The story itself is steeped in technical innuendo. If you aren’t a tax attorney or a finance buff, you might fall asleep before reaching the end. But the bottom-line conclusion is unmistakable: Trump has lost so much money on his business ventures over the years that he was able to avoid paying federal income taxes. In 2017, Trump’s total federal income tax bill was only $750 (£580), about as much as some Americans pay for health insurance on a monthly basis. He is the subject of an audit for a $72.9 million (£58 million) tax refund he received from the federal government in 2010. Trump was off-the-hook for federal income taxes for 11 out of the 18 years the Times examined in its report. Meanwhile, he continued spending lavishly on haircuts and private aircraft, where he wrote off the costs as a business expense.

While the details are interesting, the story itself shouldn’t be a surprise to most Americans. Trump’s personal and business finances were a source of intrigue long before he became a politician. Now that Trump is in the White House, of course, the intrigue has snowballed to a different level. Democrats will have a field day with these latest disclosures for the next few days in their ongoing quest to categorise the President as someone who games the system for his own personal benefit. Trump has heard all of it before; the question is whether he is willing to go toe-to-toe with Biden on the issue during this week’s debate if the former vice president brings it up. Given how Trump has operated over the last 40 years, the answer is pretty self-explanatory.
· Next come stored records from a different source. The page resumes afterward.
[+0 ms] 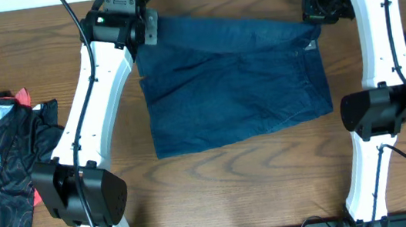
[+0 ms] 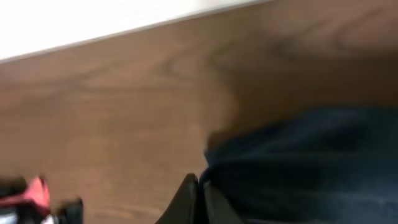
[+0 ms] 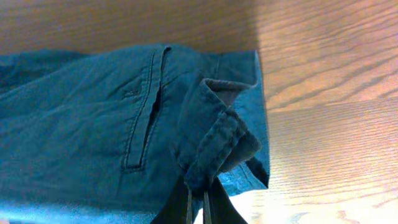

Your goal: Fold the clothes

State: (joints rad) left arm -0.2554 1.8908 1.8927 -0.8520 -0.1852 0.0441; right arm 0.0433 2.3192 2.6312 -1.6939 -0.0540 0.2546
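Overhead, the navy clothes (image 1: 234, 79) lie spread at mid-frame. At their upper right corner the right gripper (image 3: 198, 191) is clenched on a bunched fold. At their upper left corner the left gripper (image 2: 199, 190) is clenched against the cloth, hold unclear.

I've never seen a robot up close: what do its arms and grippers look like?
The left arm and right arm have white shells, black joints and thin black cables. The left gripper and right gripper each end in two dark tapered fingers.
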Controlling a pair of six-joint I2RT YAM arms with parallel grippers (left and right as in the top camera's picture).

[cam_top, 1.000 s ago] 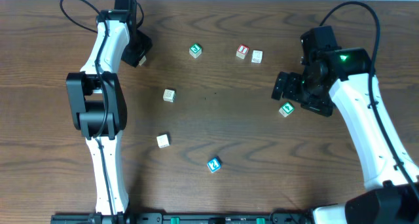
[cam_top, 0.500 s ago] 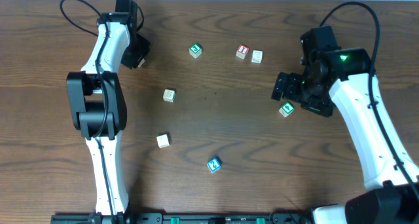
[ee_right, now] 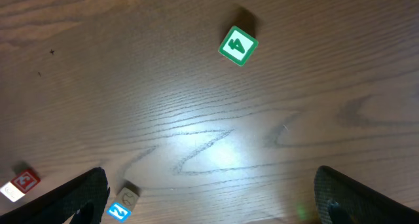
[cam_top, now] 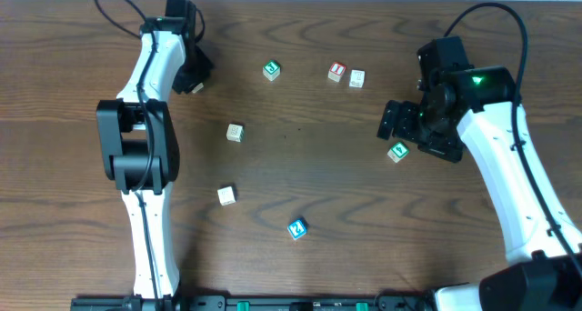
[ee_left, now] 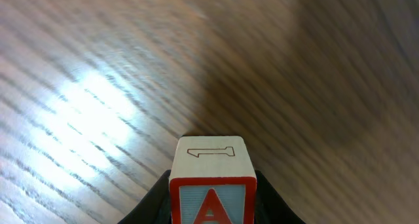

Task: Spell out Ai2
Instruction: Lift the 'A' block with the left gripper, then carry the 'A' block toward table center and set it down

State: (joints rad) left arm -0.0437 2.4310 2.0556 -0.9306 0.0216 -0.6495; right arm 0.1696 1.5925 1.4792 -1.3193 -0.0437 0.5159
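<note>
The red-faced "A" cube (ee_left: 211, 185) fills the bottom of the left wrist view, with a pale top face. My left gripper (ee_left: 211, 201) is shut on it, a dark finger on each side. From overhead this gripper (cam_top: 189, 75) is at the table's far left with the cube (cam_top: 195, 86) at its tip. The red "I" cube (cam_top: 337, 71) lies at the far middle. Toward the front of the table sits the blue "2" cube (cam_top: 297, 228). My right gripper (cam_top: 393, 122) stands open at the right, holding nothing. The right wrist view shows its fingers (ee_right: 85, 198) wide apart, the blue cube (ee_right: 119, 211) and the red cube (ee_right: 23, 180).
A green cube (cam_top: 397, 152) lies just in front of the right gripper. Another green cube (cam_top: 271, 70) sits at the far middle. Plain pale cubes lie beside the red one (cam_top: 357, 78), at centre left (cam_top: 235, 132) and lower left (cam_top: 226, 195).
The left gripper's jaws have shut on the "A" cube, and that arm has shifted slightly to the right. The right arm and the loose cubes have not moved.
</note>
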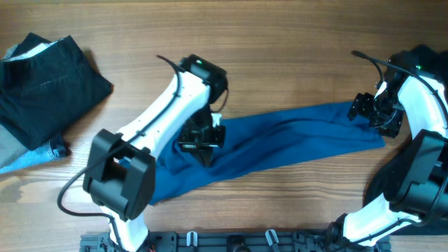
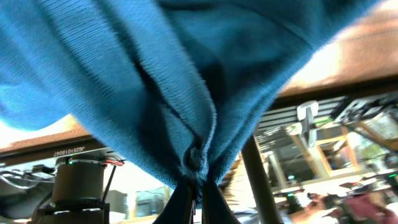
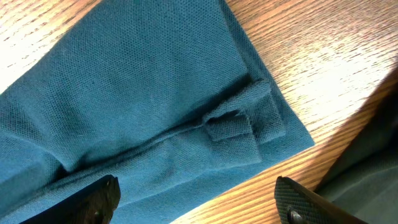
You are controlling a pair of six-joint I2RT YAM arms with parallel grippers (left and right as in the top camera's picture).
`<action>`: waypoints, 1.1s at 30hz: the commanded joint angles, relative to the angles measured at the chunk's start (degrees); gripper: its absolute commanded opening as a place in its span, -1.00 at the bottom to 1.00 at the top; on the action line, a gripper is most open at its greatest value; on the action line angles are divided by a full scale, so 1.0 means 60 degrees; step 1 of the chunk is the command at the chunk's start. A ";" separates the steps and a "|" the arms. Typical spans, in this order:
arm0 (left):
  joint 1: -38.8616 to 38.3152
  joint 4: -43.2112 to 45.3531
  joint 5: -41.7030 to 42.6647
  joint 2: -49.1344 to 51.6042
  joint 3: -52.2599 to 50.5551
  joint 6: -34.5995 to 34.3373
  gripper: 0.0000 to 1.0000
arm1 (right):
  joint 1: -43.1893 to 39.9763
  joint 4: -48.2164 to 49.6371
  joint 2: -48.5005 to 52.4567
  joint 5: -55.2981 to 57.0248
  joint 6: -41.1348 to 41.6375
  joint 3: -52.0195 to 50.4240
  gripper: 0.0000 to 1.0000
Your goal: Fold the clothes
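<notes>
A royal-blue shirt (image 1: 294,136) lies bunched into a long band across the wooden table, running from front left to right. My left gripper (image 1: 203,150) is shut on a gathered fold of it near the band's left part. In the left wrist view the blue fabric (image 2: 124,81) hangs from the pinched fingertips of that gripper (image 2: 198,182). My right gripper (image 1: 374,115) stands open at the band's right end. In the right wrist view this gripper (image 3: 199,200) has its fingers wide apart over the shirt's folded corner (image 3: 249,124), with nothing gripped.
A pile of black garments (image 1: 49,84) lies at the far left of the table (image 1: 280,56), with a pale blue cloth (image 1: 21,159) under its front edge. A dark rail (image 1: 231,241) runs along the table's front edge between the arm bases.
</notes>
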 commanded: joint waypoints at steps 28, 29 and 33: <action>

In the end, the tax story is highly unlikely to alter the presidential race. A good chunk of the American electorate already knows which candidate they’ll support this November. The people who love Trump will always be with him, come hell or high water. The people who revile him would vote for a pumpkin if that was the only alternative. If there are any Americans who are still deciding, they either haven’t paid much attention to the gutter mess that is US politics in the first place or have become so disillusioned that they are turning off their TVs and keeping their heads down. 

And given the ugly cage match between Trump and Biden that will ensue this Tuesday night, you can’t blame them.